The Centers for Medicare & Medicaid Services (CMS) has issued its calendar year (CY) 2021 outpatient prospective payment system (OPPS) final rule.
In addition to annual payment updates, CMS maintains its current payment methodology for 340B purchased drugs, eliminates the inpatient-only (IPO) list over three years, expands the list of outpatient services subject to prior authorization, and revises the overall hospital star ratings methodology. The final rule also delays implementation of the radiation oncology model until July 1, and includes a new reporting requirement for hospitals and critical access hospitals to report information about their inventory of COVID-19 therapeutics The final rule is effective Jan. 1.
A CMS fact sheet provides additional information, and CHA will provide members with a detailed summary of the proposed rule in the coming weeks. Key proposals are highlighted below:
- Annual Payment Update: CMS finalizes an annual payment adjustment that includes a market-basket update of 2.4%, with a 0% adjustment for multi-factor productivity. These payment adjustments, in addition to other changes in the rule, are estimated to result in an overall increase of 2.4% for OPPS payments, or approximately $1.6 billion, compared to CY 2020.
- 340B Drug Payment Policy: In a change from the proposed rule, CMS will maintain its current payment policy for drugs purchased through the 340B program at average sales price (ASP) minus 22.5%. CMS had proposed an additional cut that would have established a payment rate of ASP minus 28.7%. The payment policy also applies to 340B-acquired drugs furnished in non-grandfathered, off-campus, provider-based departments and to biosimilar drugs and other drugs without an ASP purchased through the 340B program. Critical access hospitals, rural sole community hospitals, children’s hospitals, and PPS-exempt cancer hospitals continue to be excluded from the payment policy.
- IPO List: CMS finalizes the phased elimination – over the course of three years – of the IPO list, beginning with the removal of approximately 300 musculoskeletal-related services (including total hip arthroplasty) in CY 2021. In response to comments from CHA, CMS is modifying its proposal and will indefinitely exempt procedures that are removed from the IPO list under the OPPS beginning on Jan. 1, 2021, from site-of-service claim denials, Beneficiary and Family-Centered Care Quality Improvement Organization referrals to recovery audit contractors (RACs), and RAC reviews for patient status. The exemption will last until sufficient Medicare claims data indicate a procedure is more commonly performed in the outpatient setting than the inpatient setting.

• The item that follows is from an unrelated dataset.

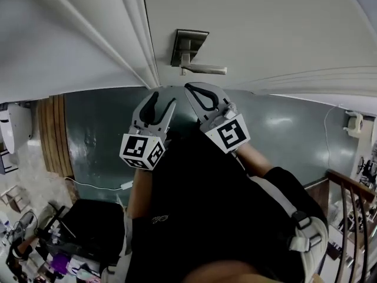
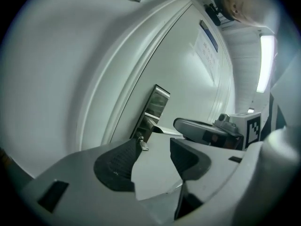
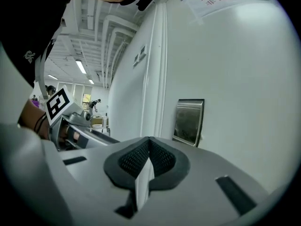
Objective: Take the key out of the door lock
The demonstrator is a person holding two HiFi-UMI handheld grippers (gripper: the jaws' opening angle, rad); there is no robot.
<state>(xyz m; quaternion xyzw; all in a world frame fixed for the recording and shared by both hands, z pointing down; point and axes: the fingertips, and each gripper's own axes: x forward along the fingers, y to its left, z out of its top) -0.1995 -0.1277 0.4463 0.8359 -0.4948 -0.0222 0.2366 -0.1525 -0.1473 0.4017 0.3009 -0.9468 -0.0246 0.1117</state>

- Addition of New Service Categories for OPPS Authorization Process: CMS finalizes the addition of two new categories of services – cervical fusion with disc removal and implanted spinal neurostimulators – to the prior authorization process starting with dates of service on or after July 1, 2021.
- Hospital Overall Star Ratings: CMS finalizes significant changes to the hospital overall star ratings methodology starting in CY 2021. Among the changes, CMS will calculate measure group scores using a simple average of the measures in the group – eliminating the use of latent variable modeling – and will place each hospital into one of three peer groups based on the number of measure groups it reports before determining the final overall star rating.
- Radiation Oncology Model: Due to the ongoing COVID-19 public health emergency, CMS revises the radiation oncology model performance period to begin July 1, 2021, a delay from the original Jan. 1, 2021, start date.
- Additional COVID-19 Hospital Reporting Requirements: CMS establishes – via an interim final rule – additional reporting requirements for hospitals and critical access hospitals (CAHs), as a condition of participation in Medicare and Medicaid. CMS will now require hospitals and CAHs to report data elements that must include, but not be limited to, the following: (1) the hospital’s (or the CAH’s) current inventory of any COVID-19-related therapeutics that have been distributed and delivered to the hospital (or CAH); and (2) the hospital’s (or the CAH’s) current usage rate for any COVID-19-related therapeutics. In addition, CMS will require hospitals and CAHs to report information in a standardized format on acute respiratory illness (including, but not limited to, seasonal influenza virus, influenza-like Illness, and severe acute respiratory infection) for the duration of the public health emergency.